▶ _Required action_: Reproduce each line of the material exactly, minus any picture.
++++++++++
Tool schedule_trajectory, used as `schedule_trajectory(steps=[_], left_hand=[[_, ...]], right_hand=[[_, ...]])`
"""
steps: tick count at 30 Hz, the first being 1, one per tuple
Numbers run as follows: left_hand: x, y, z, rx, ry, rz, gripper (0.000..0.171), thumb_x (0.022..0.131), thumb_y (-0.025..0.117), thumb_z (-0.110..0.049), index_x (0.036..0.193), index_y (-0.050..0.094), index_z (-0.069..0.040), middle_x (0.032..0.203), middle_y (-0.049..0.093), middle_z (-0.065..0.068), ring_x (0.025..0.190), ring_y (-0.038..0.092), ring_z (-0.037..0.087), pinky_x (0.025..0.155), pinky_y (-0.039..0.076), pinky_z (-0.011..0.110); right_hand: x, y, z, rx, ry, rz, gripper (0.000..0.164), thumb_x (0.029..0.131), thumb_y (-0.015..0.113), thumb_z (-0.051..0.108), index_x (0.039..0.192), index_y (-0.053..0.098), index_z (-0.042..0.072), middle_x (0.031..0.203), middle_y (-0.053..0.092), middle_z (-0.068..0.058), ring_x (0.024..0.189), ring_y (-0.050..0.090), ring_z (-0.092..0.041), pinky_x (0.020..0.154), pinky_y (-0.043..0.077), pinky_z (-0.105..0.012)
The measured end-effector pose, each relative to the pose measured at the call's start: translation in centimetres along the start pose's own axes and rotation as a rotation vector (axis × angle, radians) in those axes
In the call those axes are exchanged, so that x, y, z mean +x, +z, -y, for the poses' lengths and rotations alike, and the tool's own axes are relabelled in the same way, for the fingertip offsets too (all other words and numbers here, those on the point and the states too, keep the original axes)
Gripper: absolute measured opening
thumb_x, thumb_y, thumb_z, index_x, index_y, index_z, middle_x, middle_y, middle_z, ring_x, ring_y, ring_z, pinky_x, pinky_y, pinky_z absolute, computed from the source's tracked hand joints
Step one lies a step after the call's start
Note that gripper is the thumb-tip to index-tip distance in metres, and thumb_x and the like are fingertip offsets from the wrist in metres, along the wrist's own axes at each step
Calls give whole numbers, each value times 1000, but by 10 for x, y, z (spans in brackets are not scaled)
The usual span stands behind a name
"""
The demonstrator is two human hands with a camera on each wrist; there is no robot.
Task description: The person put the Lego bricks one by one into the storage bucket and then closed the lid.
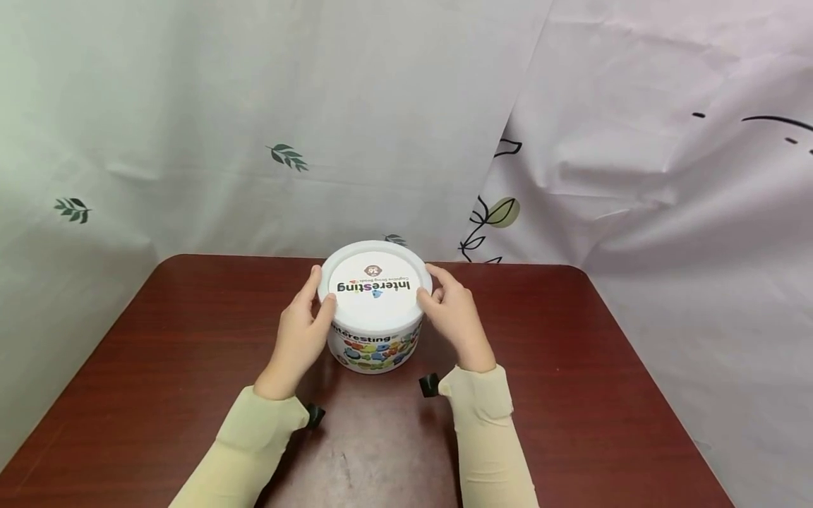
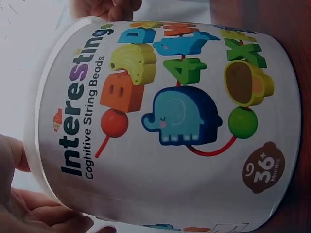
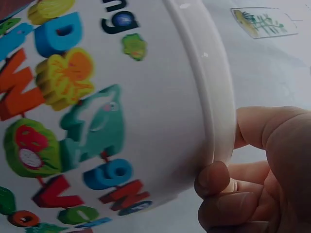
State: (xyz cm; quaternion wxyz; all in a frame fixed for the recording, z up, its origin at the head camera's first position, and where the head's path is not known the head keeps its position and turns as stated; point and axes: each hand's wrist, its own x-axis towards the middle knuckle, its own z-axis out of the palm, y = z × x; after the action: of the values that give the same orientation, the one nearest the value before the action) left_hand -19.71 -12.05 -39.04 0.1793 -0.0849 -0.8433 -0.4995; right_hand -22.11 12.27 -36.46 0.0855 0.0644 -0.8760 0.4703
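A white round tub [image 1: 375, 353] of string beads stands upright on the table, its printed side showing coloured letters and animals. Its white lid [image 1: 371, 310] is on. At the lid's left edge my left hand [image 1: 298, 335] grips the rim, thumb on top and fingers at the side. My right hand [image 1: 454, 314] holds the opposite edge in the same way. Close up in the right wrist view, the right hand [image 3: 267, 174] curls its fingertips under the lid's rim. The left hand [image 2: 34, 199] shows at the lower left of the left wrist view, partly cut off.
The tub is near the back edge of the dark red wooden table [image 1: 546, 395]. Behind it hangs a pale curtain [image 1: 394, 127] with leaf prints. Black pieces, one [image 1: 429, 384] by the right cuff, stick out from both sleeves.
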Motion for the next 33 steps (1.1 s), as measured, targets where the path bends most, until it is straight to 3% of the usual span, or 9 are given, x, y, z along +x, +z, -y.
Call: schedule_trajectory(steps=[4,9,11,13,15,17,22,27,33], left_hand=[[1,0,2,-11,10,9,55,96,49,-23,146,32,-5,151,29,7,136,31,19,106,36,41],[8,-5,5,7,26,69,55,95,51,-20,145,34,-4,151,30,8,138,27,23,110,30,46],[13,-7,5,20,40,105,56,94,52,-18,145,34,-4,152,28,8,139,24,24,111,27,48],[18,-9,6,41,48,149,57,94,51,-19,146,32,-6,153,26,6,140,22,23,111,25,50],[24,-10,7,80,60,194,59,94,51,-21,147,31,-7,154,23,5,141,20,24,111,24,51],[27,-12,7,127,62,244,62,94,51,-26,148,26,-8,155,18,4,141,19,24,110,25,52],[32,-13,8,259,78,339,76,93,51,-43,151,15,-9,157,6,3,141,18,30,108,27,55],[36,-13,8,361,122,334,82,91,50,-51,151,15,-8,157,10,8,141,17,32,109,24,57],[39,-12,6,494,182,336,85,89,48,-58,149,22,-4,154,20,12,141,17,27,111,17,58]], right_hand=[[2,2,-3,-2,0,13,50,88,57,27,137,49,18,52,48,-4,45,45,-18,41,38,-28],[4,4,-4,-64,-42,-64,44,88,58,30,131,55,19,65,51,-6,55,47,-21,48,42,-31],[7,6,-6,-104,-100,-94,43,88,56,26,130,56,16,86,57,-7,73,54,-21,63,49,-35],[12,10,-7,-137,-165,-92,45,88,51,20,132,54,13,112,56,-8,101,54,-21,84,48,-38],[17,13,-9,-165,-224,-48,49,89,45,15,138,49,11,138,44,-7,127,40,-21,104,36,-41],[20,15,-10,-186,-247,30,52,92,40,13,144,40,12,151,30,-2,140,21,-17,113,24,-42],[23,15,-11,-261,-240,179,57,95,36,21,150,23,14,156,15,4,142,0,-9,116,10,-43],[27,11,-8,-341,-270,211,59,94,37,26,150,23,16,155,19,-2,143,3,-17,115,12,-46],[28,6,-4,-479,-224,266,62,93,38,34,151,22,20,155,18,2,143,5,-18,114,15,-47]])
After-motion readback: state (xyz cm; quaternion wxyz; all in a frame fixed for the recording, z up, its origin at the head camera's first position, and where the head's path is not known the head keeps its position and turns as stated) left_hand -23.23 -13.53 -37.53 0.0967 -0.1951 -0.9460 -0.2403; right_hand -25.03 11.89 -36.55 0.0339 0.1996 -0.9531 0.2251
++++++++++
▶ _Output for this task_:
Tool schedule_trajectory, used as `schedule_trajectory(steps=[_], left_hand=[[_, ...]], right_hand=[[_, ...]])`
"""
steps: tick count at 30 Hz, the first being 1, one per tuple
Numbers run as follows: left_hand: x, y, z, rx, ry, rz, gripper (0.000..0.171), thumb_x (0.022..0.131), thumb_y (-0.025..0.117), thumb_z (-0.110..0.049), index_x (0.036..0.193), index_y (-0.050..0.094), index_z (-0.069..0.040), middle_x (0.032..0.203), middle_y (-0.049..0.093), middle_z (-0.065..0.068), ring_x (0.025..0.190), ring_y (-0.038..0.092), ring_z (-0.037..0.087), pinky_x (0.025..0.155), pinky_y (-0.039..0.076), pinky_z (-0.011..0.110); right_hand: x, y, z, rx, ry, rz, gripper (0.000..0.164), thumb_x (0.029..0.131), thumb_y (-0.015..0.113), thumb_z (-0.051..0.108), index_x (0.039..0.192), index_y (-0.053..0.098), index_z (-0.042..0.072), middle_x (0.031..0.203), middle_y (-0.053..0.092), middle_z (-0.068..0.058), ring_x (0.024..0.189), ring_y (-0.050..0.090), ring_z (-0.092..0.041), pinky_x (0.020..0.154), pinky_y (-0.043..0.077), pinky_z (-0.105..0.012)
The measured end-effector pose, each relative to the pose measured at the call's start: translation in centimetres along the start pose's own axes and rotation as a rotation vector (axis × angle, radians) in those axes
In the call those axes are exchanged, so that x, y, z mean +x, +z, -y, for the poses' lengths and rotations alike, and the tool's own axes are relabelled in the same way, for the fingertip offsets too (all other words and numbers here, those on the point and the states too, keep the original axes)
Gripper: absolute measured opening
thumb_x, thumb_y, thumb_z, index_x, index_y, index_z, middle_x, middle_y, middle_z, ring_x, ring_y, ring_z, pinky_x, pinky_y, pinky_z absolute, computed from the source's tracked hand joints
Step one lies a step after the call's start
Note that gripper is the thumb-tip to index-tip distance in metres, and thumb_x and the like are fingertip offsets from the wrist in metres, along the wrist's own axes at each step
Calls give whole numbers, each value times 1000, but by 10 for x, y, z (spans in brackets are not scaled)
The usual span stands behind a name
"""
The demonstrator is two human hands with a camera on each wrist; there is no robot.
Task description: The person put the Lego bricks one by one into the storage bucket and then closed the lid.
State: (xyz cm; quaternion wxyz; all in a frame fixed for the recording, z up, its origin at the head camera's first position, and where the head's path is not known the head keeps its position and turns as stated; point and axes: each hand's wrist, its own x-axis towards the middle knuckle, its own z-axis out of the palm, y = z × x; after the action: of the values that give the same orientation, the one nearest the value before the action) left_hand -19.71 -12.05 -39.04 0.1793 -0.0849 -0.8433 -0.4995; right_hand -22.11 12.27 -36.46 0.0855 0.0644 -0.8760 0.4703
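A white round tub [image 1: 375, 353] of string beads stands upright on the table, its printed side showing coloured letters and animals. Its white lid [image 1: 371, 310] is on. At the lid's left edge my left hand [image 1: 298, 335] grips the rim, thumb on top and fingers at the side. My right hand [image 1: 454, 314] holds the opposite edge in the same way. Close up in the right wrist view, the right hand [image 3: 267, 174] curls its fingertips under the lid's rim. The left hand [image 2: 34, 199] shows at the lower left of the left wrist view, partly cut off.
The tub is near the back edge of the dark red wooden table [image 1: 546, 395]. Behind it hangs a pale curtain [image 1: 394, 127] with leaf prints. Black pieces, one [image 1: 429, 384] by the right cuff, stick out from both sleeves.
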Motion for the next 33 steps (1.1 s), as measured, targets where the path bends most, until it is straight to 3% of the usual span, or 9 are given, x, y, z along +x, +z, -y.
Call: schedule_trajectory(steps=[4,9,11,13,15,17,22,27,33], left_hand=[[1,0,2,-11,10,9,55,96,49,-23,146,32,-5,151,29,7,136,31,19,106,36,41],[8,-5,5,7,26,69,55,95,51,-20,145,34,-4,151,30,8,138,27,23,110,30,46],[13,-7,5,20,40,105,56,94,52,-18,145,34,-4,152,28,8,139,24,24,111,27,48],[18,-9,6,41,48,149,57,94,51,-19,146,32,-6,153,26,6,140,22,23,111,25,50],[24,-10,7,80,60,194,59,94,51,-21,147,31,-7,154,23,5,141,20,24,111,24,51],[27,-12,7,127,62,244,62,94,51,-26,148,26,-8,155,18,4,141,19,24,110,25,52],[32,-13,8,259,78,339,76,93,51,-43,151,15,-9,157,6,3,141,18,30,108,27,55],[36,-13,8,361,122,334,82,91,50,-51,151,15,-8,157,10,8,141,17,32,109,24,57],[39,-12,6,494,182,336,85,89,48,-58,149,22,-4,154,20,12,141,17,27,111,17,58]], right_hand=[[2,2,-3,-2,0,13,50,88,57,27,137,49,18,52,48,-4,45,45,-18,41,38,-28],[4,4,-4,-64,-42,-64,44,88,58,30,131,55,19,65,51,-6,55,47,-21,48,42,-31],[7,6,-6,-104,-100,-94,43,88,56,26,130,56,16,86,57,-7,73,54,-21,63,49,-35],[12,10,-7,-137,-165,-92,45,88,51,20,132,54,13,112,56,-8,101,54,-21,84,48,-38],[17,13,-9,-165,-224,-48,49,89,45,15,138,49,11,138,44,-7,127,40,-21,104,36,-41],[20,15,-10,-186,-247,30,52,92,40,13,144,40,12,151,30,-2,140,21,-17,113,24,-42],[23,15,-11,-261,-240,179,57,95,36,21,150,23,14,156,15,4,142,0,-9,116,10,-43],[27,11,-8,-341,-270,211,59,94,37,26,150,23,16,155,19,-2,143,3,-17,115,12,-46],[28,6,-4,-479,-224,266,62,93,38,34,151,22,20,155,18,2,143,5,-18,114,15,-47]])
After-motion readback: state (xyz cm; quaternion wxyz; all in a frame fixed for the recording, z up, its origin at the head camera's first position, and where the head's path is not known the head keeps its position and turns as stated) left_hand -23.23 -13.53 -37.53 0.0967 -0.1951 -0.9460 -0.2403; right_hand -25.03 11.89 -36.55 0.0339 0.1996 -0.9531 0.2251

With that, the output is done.